Suspendimos tres acróbatas de las lámparas colgantes del mol, volaban con capas rojas de trapecio en trapecio, y en tres saltos mortales, se apagaron las luces y nadie supo donde cayeron porque cuando las luces volvieron subían miles de globos de colores que rebotaban en el techo, la gravedad se había dormido y todos gravitábamos suspendidos, los globos eran planetas y las carrozas naves espaciales que llevaban princesas y cenicientas a la luna que estaba de novia vestida de blanco, blanca va la novia vestida de nubes de amianto. Comenzamos los tres mil a darnos topeaditas para rebotar en las paredes como si fuéramos los autos locos del parque de diversiones, porque en la euforia, alguien montó el parque dentro del mol, la rueda giraba y giraba y en cada vuelta daba, daba bebidas de pasión, entregando el corazón. En los pasillos las fuentes de agua seguían la música y las toninas hacían sus gracias junto a una foca que equilibraba un mapamundi en el hocico.
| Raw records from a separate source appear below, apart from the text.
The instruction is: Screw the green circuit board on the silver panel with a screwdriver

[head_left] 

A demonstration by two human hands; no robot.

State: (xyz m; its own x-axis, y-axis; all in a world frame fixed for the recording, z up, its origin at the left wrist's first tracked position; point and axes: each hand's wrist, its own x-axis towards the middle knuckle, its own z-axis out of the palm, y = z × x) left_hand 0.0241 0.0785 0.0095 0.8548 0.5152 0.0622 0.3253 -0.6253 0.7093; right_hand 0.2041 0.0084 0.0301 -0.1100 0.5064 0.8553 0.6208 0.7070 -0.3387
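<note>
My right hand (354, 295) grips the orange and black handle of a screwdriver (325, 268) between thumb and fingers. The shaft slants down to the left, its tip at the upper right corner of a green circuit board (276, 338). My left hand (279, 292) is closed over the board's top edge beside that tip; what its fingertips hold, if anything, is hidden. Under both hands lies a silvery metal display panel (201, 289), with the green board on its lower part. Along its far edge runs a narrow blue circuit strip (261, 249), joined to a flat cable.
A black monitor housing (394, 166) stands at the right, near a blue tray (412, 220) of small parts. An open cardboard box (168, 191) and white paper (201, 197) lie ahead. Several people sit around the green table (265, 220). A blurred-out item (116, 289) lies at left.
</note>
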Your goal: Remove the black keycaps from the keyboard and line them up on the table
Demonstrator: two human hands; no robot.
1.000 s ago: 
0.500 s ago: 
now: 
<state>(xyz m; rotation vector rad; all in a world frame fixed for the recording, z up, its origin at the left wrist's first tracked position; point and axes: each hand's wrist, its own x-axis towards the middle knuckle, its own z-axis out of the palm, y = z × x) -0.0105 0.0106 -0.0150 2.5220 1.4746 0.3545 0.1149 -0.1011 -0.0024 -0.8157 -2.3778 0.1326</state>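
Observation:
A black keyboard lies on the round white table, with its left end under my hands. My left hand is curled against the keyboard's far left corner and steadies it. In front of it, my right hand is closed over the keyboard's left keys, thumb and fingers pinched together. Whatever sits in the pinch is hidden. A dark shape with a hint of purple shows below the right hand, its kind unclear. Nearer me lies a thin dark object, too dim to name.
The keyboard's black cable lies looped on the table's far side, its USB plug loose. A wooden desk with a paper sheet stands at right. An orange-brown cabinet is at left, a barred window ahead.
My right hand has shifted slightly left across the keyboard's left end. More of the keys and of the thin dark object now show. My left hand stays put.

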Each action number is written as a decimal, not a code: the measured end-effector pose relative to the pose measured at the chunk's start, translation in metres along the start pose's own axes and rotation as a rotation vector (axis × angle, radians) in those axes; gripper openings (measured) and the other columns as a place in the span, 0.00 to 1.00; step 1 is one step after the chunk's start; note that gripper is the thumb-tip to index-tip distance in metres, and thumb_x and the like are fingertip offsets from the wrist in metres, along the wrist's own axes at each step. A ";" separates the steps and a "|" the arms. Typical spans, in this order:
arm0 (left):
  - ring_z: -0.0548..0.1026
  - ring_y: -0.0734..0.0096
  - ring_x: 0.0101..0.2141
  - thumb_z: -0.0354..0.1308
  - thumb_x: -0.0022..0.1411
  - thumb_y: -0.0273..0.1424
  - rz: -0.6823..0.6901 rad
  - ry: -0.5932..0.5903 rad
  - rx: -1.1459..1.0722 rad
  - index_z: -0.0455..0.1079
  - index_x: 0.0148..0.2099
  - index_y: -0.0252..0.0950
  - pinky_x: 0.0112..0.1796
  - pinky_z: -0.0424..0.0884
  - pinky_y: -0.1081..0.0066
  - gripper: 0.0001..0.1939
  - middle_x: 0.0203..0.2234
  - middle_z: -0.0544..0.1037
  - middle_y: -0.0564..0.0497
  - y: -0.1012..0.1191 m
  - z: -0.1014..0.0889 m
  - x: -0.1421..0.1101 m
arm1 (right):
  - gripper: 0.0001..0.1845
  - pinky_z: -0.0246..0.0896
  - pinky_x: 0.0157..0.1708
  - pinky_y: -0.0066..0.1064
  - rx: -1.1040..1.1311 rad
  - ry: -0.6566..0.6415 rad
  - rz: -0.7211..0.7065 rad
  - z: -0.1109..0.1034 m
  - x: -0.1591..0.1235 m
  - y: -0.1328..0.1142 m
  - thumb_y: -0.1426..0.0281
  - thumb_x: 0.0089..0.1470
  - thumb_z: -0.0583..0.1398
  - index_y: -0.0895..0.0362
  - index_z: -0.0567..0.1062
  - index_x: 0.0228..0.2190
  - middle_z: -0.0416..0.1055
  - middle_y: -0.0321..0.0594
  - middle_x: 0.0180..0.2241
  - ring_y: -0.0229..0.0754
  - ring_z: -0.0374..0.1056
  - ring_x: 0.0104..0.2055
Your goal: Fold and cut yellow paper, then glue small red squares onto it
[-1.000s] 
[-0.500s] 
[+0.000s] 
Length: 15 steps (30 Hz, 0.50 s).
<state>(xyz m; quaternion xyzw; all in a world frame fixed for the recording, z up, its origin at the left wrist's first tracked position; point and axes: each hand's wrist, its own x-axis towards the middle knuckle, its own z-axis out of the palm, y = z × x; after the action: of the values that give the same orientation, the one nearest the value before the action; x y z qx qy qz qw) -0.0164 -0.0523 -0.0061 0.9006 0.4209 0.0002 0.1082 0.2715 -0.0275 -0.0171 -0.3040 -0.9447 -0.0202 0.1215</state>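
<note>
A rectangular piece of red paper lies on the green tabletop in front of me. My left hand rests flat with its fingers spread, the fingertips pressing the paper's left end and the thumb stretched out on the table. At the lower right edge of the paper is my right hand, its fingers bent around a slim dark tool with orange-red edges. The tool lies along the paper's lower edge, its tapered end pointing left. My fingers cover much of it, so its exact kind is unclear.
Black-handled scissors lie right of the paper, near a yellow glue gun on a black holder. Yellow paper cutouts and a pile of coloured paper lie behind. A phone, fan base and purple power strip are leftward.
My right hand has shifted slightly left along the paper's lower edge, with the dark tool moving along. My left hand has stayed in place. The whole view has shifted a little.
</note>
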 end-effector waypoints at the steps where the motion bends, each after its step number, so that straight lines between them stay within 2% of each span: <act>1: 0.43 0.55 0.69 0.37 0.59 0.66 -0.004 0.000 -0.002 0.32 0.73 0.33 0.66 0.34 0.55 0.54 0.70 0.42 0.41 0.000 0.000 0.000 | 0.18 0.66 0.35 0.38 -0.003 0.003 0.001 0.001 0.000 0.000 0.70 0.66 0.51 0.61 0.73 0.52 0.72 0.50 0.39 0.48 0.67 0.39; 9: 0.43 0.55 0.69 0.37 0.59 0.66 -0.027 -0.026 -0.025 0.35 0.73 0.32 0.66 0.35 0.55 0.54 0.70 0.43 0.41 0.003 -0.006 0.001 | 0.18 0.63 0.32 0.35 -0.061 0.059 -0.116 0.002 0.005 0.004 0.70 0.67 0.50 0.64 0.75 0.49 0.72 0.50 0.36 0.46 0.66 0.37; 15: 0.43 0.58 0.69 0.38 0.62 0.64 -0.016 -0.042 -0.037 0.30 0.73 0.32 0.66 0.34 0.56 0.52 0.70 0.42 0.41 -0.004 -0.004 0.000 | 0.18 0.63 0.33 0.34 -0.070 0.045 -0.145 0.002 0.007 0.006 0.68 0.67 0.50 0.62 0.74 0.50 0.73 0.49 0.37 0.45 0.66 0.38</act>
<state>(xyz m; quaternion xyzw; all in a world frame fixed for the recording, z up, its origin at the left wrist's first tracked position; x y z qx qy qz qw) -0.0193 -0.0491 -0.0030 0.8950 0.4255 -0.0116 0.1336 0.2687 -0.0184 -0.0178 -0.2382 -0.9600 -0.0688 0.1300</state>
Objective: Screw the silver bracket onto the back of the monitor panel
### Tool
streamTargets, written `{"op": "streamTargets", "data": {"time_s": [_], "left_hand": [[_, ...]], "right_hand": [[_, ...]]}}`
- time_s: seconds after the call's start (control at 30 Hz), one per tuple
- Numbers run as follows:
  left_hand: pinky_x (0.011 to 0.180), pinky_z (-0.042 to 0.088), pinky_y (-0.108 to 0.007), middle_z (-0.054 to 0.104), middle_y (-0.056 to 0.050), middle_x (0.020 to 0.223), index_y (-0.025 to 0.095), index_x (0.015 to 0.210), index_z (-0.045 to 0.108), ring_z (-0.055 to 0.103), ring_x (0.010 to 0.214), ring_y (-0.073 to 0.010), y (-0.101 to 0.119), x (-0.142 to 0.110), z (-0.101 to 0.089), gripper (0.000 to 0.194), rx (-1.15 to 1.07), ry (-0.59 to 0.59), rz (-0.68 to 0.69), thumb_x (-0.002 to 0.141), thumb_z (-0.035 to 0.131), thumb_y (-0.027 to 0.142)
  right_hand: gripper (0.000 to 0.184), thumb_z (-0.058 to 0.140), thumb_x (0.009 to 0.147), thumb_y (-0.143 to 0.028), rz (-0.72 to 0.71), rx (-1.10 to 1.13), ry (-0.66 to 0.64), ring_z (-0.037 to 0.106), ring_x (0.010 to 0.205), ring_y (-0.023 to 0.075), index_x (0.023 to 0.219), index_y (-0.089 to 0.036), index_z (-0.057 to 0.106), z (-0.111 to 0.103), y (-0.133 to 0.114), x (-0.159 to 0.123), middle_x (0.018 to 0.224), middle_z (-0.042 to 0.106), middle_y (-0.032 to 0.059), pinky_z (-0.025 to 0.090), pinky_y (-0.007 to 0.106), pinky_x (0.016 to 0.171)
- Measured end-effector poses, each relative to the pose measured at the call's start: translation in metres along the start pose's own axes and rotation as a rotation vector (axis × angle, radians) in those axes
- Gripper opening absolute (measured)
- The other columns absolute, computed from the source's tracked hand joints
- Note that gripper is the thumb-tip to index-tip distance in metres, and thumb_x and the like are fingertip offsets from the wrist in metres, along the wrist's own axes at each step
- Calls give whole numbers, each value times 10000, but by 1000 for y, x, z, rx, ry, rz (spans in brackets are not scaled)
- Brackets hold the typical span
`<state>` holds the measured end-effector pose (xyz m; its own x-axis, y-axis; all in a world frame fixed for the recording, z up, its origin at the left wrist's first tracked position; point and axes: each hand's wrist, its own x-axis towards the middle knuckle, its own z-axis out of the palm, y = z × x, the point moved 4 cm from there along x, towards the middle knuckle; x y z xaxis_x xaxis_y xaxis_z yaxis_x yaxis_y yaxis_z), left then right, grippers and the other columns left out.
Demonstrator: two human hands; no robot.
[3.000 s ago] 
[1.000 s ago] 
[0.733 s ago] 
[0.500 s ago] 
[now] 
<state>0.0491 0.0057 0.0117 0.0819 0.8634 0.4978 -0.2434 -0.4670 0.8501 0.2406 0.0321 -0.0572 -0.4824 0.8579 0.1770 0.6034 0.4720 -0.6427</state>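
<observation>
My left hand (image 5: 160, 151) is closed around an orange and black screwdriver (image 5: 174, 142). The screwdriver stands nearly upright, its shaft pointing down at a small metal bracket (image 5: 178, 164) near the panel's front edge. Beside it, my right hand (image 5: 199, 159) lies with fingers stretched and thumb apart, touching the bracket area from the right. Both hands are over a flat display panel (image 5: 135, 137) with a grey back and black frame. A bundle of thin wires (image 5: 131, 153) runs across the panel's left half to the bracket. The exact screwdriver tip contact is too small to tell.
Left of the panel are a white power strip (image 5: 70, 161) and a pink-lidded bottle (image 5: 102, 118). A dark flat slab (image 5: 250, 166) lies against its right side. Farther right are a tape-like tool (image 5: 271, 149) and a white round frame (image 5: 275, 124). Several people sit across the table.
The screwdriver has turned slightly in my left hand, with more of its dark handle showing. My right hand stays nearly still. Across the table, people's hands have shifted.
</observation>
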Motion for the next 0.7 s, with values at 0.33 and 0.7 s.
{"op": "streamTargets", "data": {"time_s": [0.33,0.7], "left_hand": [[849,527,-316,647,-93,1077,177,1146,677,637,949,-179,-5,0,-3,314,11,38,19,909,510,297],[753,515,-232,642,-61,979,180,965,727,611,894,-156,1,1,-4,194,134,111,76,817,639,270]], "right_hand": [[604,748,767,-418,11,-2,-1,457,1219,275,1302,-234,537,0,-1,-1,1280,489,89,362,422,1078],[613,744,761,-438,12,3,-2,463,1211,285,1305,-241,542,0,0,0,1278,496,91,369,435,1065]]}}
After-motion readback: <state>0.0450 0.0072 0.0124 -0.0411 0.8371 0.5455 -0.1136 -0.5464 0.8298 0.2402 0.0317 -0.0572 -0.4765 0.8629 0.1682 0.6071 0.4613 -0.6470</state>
Google acercaba el mapamundi, lo acercaba y lo acercaba, lo aumentaba, lo aumentaba hasta que todos aparecíamos nuevamente en el mol y se repetía la trifulca que teníamos, y el Google se quedó pegado y nos repetíamos en el mapamundi y luego en el mol, hasta que vino Bill Gates en un trineo tirado por robots y con un largo rayo láser dejó todo como antes, es decir, momificados, pero con un soplo de gigabytes nos dio la vida y la alegría y el baile y las risas y la música y los disfraces y las bebidas y la comida, pero luego todo el mol era un océano y nadábamos como peces, en aguas transparentes y cristalinas, el agua era tibia, acogedora, nos deslizábamos, nos acariciaba, los tiburones eran turquesas, solo se les veía los ojos y los dientes de oro de veinte y cuatro kilates que les regalaron en la joyería del mol, no se vaya de aliviol. Alguien dijo pero no tiene realidad, entonces vinieron los del ministerio del comercio, con un batallón de guardias con bastones de luma, también los de la oficina de emergencia,
bombearon el agua al mar, empezamos a quedar varados entre las barandas, las escalas y los pasillos. Todos volvieron a sus trabajos, los dueños llegaron, nada se regalaba, la banda dejó de tocar, la rueda dejó de girar, se le cayó el mapa a la foca, unos se fueron, otros comenzaron a vitrinear y a sacar sus tarjetas de crédito, el cajero les entregó dinero, la sonrisa se les deshizo en una boca caída, como el dolor de Aída, los guardias comenzaron a apagar las luminarias, salí a la calle, un perro levantaba su pata en un árbol. La noche me volvió a la casa.